Na eventualidade de o Brasil tornar-se um membro da OCDE, é provável que tenha que desistir da posição que tem tido até agora na luta contra a fraude e a evasão fiscal, porque da mesma forma como a China e a Índia, Brasil caracterizou-se por sustentar alternativas mais simples e mais eficazes1 do que as sugeridas pela OCDE (organização denunciada em diversas ocasiões devido à influência exercida em suas recomendações pela Câmara de Comércio Internacional).
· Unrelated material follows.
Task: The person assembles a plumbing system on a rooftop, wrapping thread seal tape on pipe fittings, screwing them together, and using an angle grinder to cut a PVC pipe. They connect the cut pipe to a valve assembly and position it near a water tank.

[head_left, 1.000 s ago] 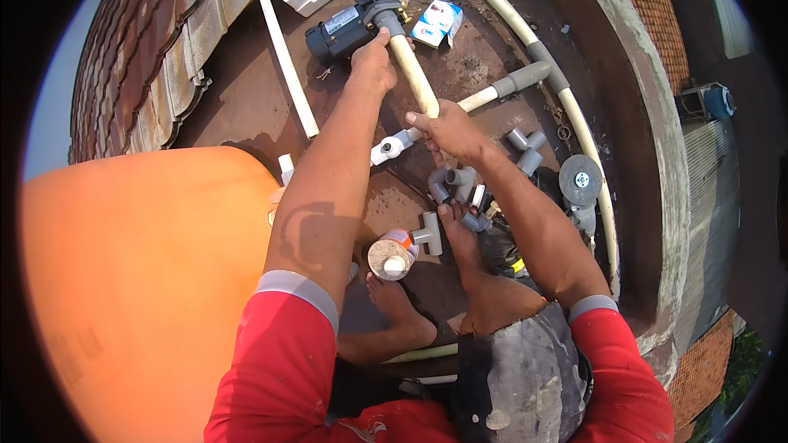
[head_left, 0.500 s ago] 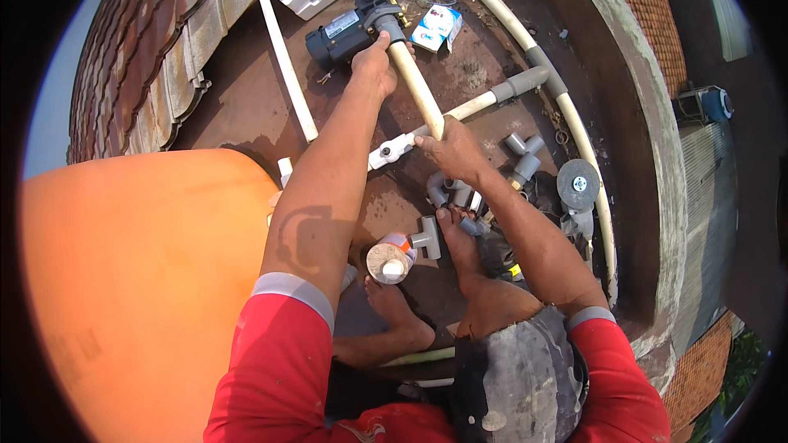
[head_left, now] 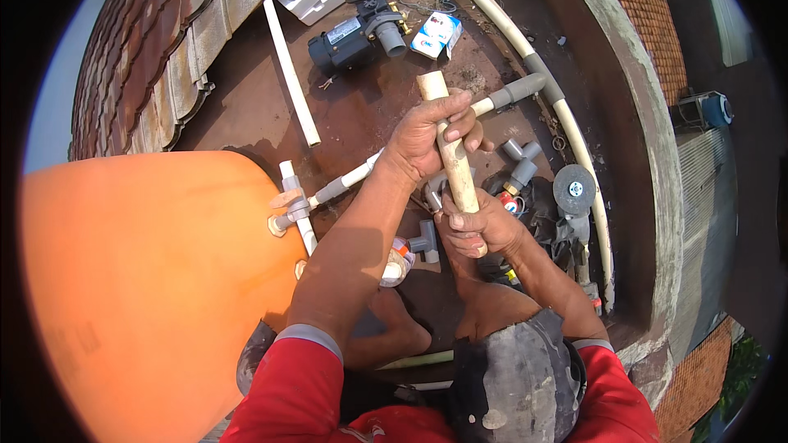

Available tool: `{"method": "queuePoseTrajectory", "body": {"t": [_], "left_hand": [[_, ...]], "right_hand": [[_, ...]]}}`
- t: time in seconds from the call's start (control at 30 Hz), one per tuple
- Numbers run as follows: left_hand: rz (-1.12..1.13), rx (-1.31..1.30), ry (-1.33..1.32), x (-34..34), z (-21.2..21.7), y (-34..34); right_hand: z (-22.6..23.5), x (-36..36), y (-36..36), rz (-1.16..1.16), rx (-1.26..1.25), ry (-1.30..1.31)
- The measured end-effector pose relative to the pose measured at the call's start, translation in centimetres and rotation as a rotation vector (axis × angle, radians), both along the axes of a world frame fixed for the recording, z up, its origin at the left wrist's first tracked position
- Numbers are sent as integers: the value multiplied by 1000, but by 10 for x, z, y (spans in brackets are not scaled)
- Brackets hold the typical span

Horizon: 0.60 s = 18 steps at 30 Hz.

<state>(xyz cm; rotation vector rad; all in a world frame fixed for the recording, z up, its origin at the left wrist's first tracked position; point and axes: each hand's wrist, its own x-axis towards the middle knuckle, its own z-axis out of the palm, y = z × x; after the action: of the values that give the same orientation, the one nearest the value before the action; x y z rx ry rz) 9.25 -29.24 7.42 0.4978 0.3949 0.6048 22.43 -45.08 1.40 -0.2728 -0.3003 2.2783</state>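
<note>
A short cream plastic pipe (head_left: pixel 460 171) is held up in front of me, tilted, its far end pointing away and slightly left. Around its upper part my left hand (head_left: pixel 423 138) is closed. My right hand (head_left: pixel 491 227) grips it close to the near end. Beyond the pipe's far end, and apart from it, a dark water pump (head_left: pixel 353 43) lies on the rooftop floor with grey pipe stubs on it. Behind my hands a fixed pipe line (head_left: pixel 359 175) runs across, partly hidden by my left hand and arm.
An orange tank (head_left: pixel 148 279) fills the left side. An angle grinder (head_left: pixel 574 191) and grey pipe fittings (head_left: pixel 523 166) lie at right. A glue can (head_left: pixel 396 267) and a grey tee (head_left: pixel 424 242) are near my feet. A low wall (head_left: pixel 636 115) borders the right.
The cream pipe has come away from the pump's grey outlet and nearer to me. My left hand moved with it, from its pump end; my right hand moved closer and lower.
</note>
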Motion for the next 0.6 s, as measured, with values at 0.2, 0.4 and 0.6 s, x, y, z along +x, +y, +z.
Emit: {"method": "queuePoseTrajectory", "body": {"t": [0.2,0.4,0.6], "left_hand": [[377,-62,510,17,33,16],[185,197,658,27,18,-63],[85,299,921,-24,45,-63]], "right_hand": [[37,0,-1,-300,336,-1550],[51,26,8,-102,176,-988],[63,38,-14,27,663,-1459]]}}
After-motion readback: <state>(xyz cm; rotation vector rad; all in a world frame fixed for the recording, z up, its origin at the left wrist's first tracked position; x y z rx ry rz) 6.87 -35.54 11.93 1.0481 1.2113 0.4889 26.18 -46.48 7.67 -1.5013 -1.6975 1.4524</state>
Por outro lado, na Argentina, os economistas do establishment local discutem se vão em direção a uma dolarização ou retornam a uma conversibilidade como a que existiu entre 1991 e 2001 (e que terminou no desastre econômico). No nível regional, não seria o único país a seguir essa linha, uma vez que o Equador dolarizou sua economia no ano 2000.
Finalmente, vários acordos de livre comércio com os Estados Unidos ou a União Europeia já vinculam as relações comerciais entre os diferentes países da região, e o Mercosul está mais perto de fechar um acordo de livre comércio com a União Europeia (a recente vitória de Jair Messias Boslonaro no Brasil, que parece interessado em aprofundar as políticas neoliberais no Brasil, faz supor que todos os obstáculos para fechar esse acordo sejam eliminados).
Portanto, cabe pensar que, tal como aconteceu durante períodos anteriores de financeirização (nos anos 70) e de introdução de políticas neoliberais na região (tais como os 90), quem ditará as regras para consolidar políticas próximas aos seus interesses são as multinacionais, já que elas e as oligarquias latino-americanas (muitas vezes próximas) são as primeiras beneficiárias dessa virada na política da região.
*Publicado em http://pajarorojo.com.ar/?p=40409
Tradução livre de Maria Regina Paiva Duarte
1 O Brasil adota uma alternativa distinta ao princípio do Arm’s Lenght (que significa, em síntese, uma distância entre as partes nas atividades de comércio), no que se refere aos Preços de Transferência, defendido pela OCDE, resultando em um método mais eficaz, racional e seguro do ponto de vista legal.